Some officials in other organizations may provoke the relief overdemanding. Publicity in the media was the main cause of relief overdemanding by other local officials. Also, the party interest of officials was another reason for the relief overdemanding. Ahmed (2013) in Pakistan found that there are not only inefficiency and political interference in departments concerned with the DRM, but also rampant corruption, lack of coordination and linkage among the network of disaster management institutions, as well as criminal negligence (Ahmed 2013). Yamamura (2013) also reported that disasters can generate an incentive to engage in corruption, which is generally defined as the use of public office for private gain (Yamamura 2014). Moreover, there have been instances where the occurrence of disasters provided politicians with an incentive to misallocate disaster expenditure to increase the probability of their re-election (Garrett and Sobel 2003).

The results showed that among the factors affecting the relief overdemanding was the weakness of crisis managers in providing and disseminating timely and appropriate information. According to the participants, the lack of information about the disaster impacts and damages often causes excitement of national and local authorities and their distrust of crisis managers and leads to unfavorable reactions in them, which can be exacerbated by the bad situation of the people affected by the accident. Incorrect or insufficient information about the disaster situation also led to an increase in relief demanding by the officials. Similarly, Colombo and Pavignani (2017) found that in disaster situation the most communities depends on the mass media for data, and officials when interviewed offer guesses that are then reported in a way which usually indicates the uncommon and mass casualty incident (Colombo and Pavignani 2017).

5. Conclusion

Several factors influencing the relief overdemanding including affected people-level factors and crisis managers-level issues as well as officials-level determinants were identified in this study. Although the relief overdemanding can only be somewhat logical in the super-acute phase of the disasters, it can exacerbate the challenges of crisis management in the following phases.
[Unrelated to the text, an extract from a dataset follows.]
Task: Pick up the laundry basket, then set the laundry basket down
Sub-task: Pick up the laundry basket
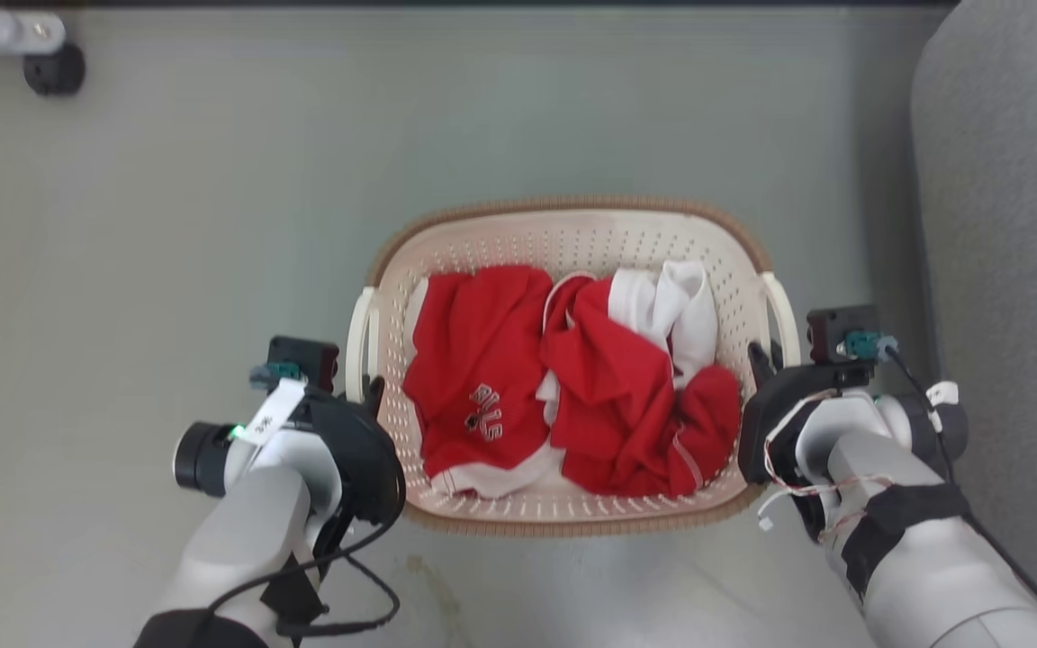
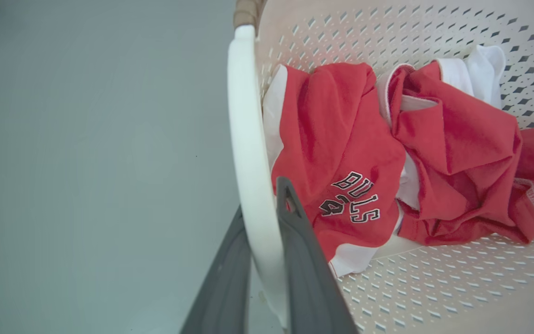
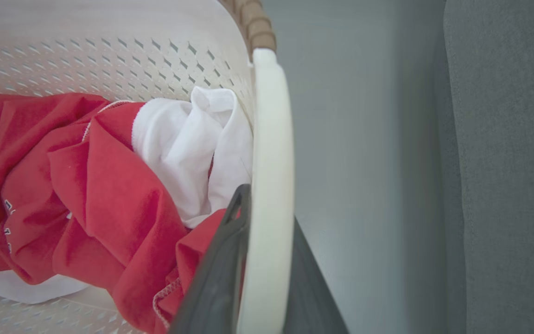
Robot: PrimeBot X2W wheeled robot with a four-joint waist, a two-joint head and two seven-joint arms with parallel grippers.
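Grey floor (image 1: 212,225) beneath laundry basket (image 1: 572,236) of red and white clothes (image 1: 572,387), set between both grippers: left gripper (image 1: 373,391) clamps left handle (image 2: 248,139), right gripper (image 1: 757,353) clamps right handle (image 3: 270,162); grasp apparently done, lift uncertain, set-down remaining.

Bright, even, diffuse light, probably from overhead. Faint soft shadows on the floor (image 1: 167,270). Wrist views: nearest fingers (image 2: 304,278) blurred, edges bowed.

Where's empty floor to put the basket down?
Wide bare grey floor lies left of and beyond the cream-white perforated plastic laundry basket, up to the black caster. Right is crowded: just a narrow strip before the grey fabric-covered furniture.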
Given the present research as one of the few studies conducted on relief overdemanding after disasters, similar studies are recommended that be conducted in this context using different methods.
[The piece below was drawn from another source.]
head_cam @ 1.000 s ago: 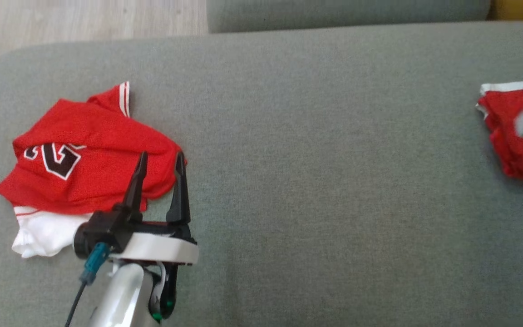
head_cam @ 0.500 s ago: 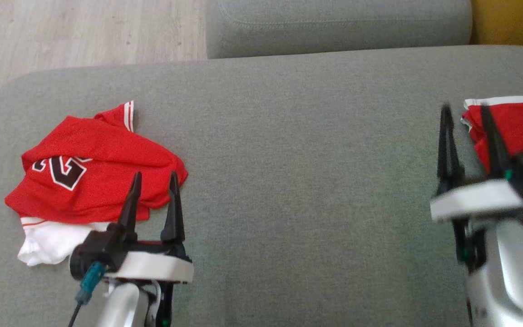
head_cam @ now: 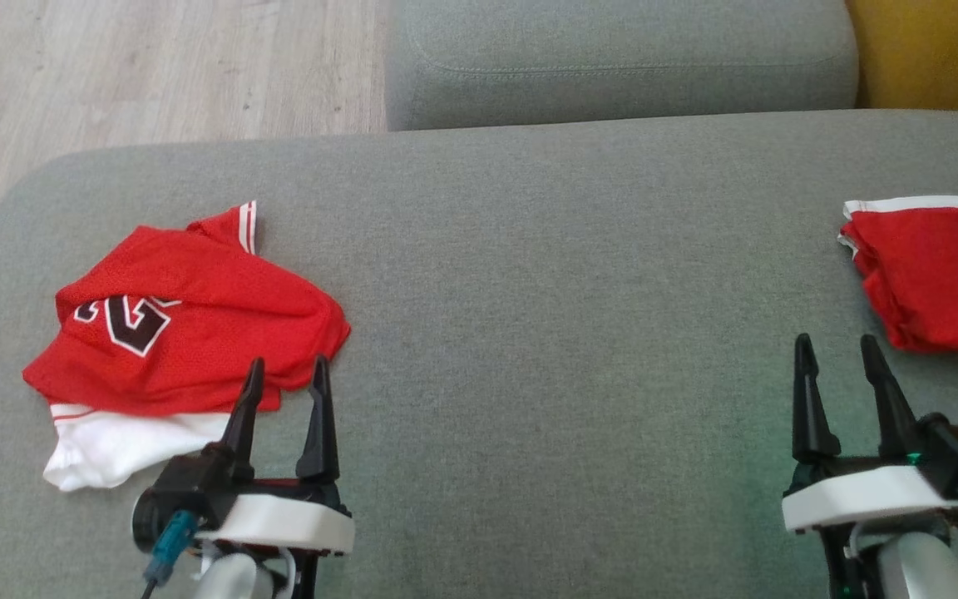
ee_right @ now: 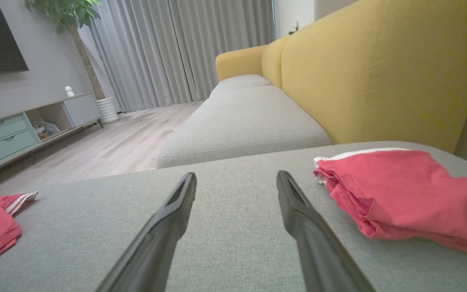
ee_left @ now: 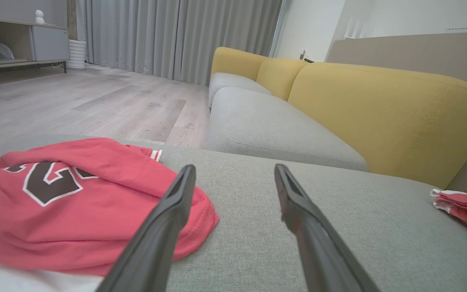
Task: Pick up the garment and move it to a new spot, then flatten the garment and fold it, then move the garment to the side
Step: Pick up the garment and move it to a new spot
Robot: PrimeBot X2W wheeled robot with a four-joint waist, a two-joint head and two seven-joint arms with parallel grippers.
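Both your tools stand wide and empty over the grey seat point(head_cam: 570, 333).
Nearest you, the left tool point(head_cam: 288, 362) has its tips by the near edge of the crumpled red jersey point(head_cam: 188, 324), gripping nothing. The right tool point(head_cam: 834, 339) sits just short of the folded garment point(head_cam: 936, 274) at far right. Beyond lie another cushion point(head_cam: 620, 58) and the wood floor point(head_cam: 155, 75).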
Finally, strengthening local management when responding to disasters and conducting efficient disaster need assessment can reduce relief overdemanding and vastly prevent wasting surplus resources in the affected area. It can also save money and resources for disaster managers and increase the impact of disaster relief materials for affected people.


Acknowledgements This study was part of a PhD thesis/dissertation supported by Iran University of Medical Sciences. We would like to express our special thanks of all participants who gave us the golden opportunity to do this study. 

Compliance with ethical standards 

Conflict of interest The authors declare that they have no conflict of interest.